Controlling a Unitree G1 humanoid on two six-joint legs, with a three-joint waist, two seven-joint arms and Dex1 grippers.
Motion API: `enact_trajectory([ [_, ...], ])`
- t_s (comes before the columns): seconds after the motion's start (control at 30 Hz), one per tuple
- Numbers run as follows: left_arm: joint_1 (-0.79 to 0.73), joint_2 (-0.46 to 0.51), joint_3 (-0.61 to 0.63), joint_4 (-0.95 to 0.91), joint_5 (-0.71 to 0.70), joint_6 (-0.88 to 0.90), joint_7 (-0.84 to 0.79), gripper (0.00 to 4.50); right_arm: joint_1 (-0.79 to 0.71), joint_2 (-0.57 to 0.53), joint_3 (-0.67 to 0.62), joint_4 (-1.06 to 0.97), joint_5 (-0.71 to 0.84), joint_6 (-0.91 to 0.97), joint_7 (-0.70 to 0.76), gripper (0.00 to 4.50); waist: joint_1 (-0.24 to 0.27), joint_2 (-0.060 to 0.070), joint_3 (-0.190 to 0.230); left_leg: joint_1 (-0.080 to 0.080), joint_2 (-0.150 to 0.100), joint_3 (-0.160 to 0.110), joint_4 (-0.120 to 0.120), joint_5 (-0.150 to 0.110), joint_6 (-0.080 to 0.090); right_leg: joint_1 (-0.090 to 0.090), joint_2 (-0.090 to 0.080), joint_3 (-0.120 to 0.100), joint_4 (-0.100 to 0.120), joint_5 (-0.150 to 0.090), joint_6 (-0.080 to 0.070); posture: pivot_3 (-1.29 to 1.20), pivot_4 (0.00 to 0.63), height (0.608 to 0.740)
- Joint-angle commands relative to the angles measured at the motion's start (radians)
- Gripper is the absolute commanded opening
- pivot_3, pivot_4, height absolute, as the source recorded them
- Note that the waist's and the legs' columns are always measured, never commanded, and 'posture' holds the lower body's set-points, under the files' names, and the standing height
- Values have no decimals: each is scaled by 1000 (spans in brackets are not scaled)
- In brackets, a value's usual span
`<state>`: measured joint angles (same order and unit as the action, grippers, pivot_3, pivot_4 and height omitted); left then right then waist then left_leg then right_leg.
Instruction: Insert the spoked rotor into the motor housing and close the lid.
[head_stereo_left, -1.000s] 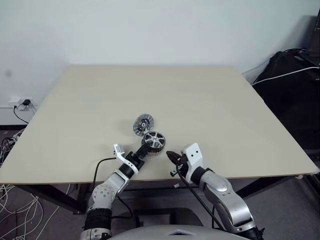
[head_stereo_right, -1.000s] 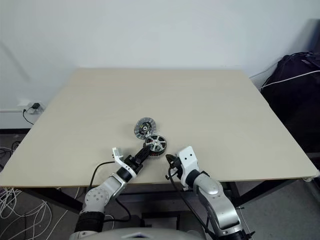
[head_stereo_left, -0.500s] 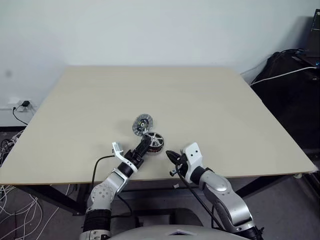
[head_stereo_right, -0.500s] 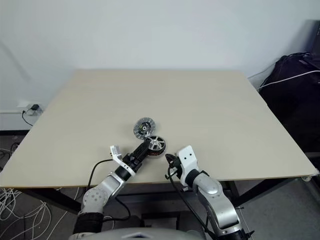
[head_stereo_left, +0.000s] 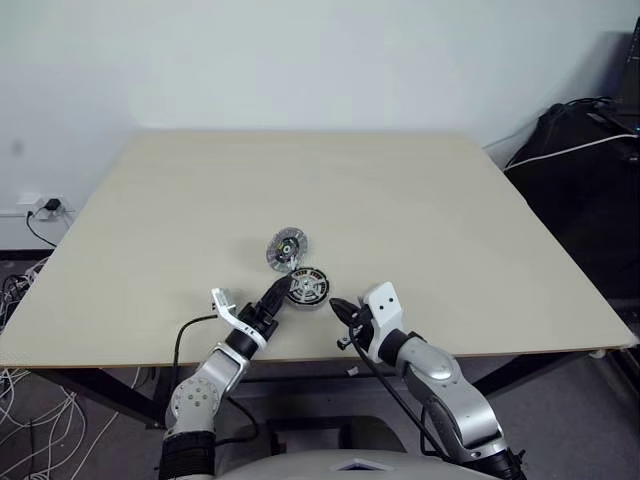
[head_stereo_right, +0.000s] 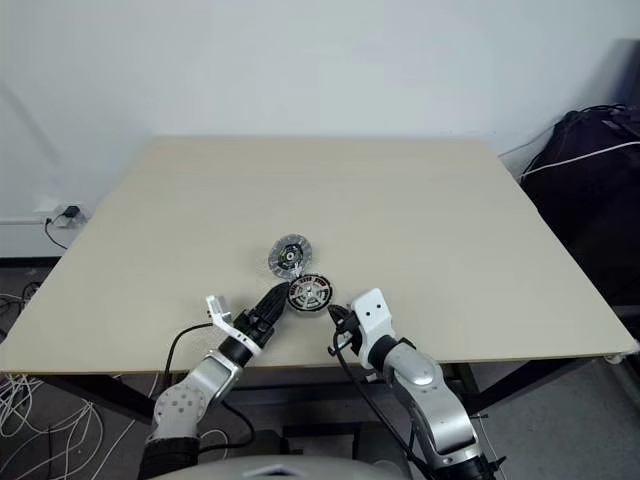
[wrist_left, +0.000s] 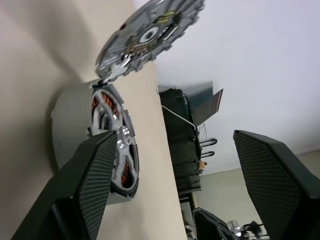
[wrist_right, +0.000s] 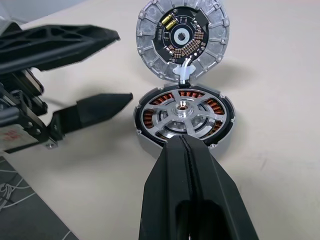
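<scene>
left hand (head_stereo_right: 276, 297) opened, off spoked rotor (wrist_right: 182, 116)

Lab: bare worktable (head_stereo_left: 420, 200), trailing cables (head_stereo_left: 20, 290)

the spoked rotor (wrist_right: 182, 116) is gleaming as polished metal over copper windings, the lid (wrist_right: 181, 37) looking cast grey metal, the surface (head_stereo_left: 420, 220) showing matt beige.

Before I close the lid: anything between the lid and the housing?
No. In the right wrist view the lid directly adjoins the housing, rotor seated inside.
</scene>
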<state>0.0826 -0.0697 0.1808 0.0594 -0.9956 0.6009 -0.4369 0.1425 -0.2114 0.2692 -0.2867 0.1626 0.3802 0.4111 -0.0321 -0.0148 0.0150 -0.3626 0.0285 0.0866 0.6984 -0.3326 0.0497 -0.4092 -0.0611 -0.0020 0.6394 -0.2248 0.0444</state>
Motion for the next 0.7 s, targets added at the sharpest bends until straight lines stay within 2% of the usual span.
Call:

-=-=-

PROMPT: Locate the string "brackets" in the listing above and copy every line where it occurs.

RESPONSE:
- Values have no decimals: each is scaled by 1000 (spans in brackets are not scaled)
- In brackets, a value's usual span

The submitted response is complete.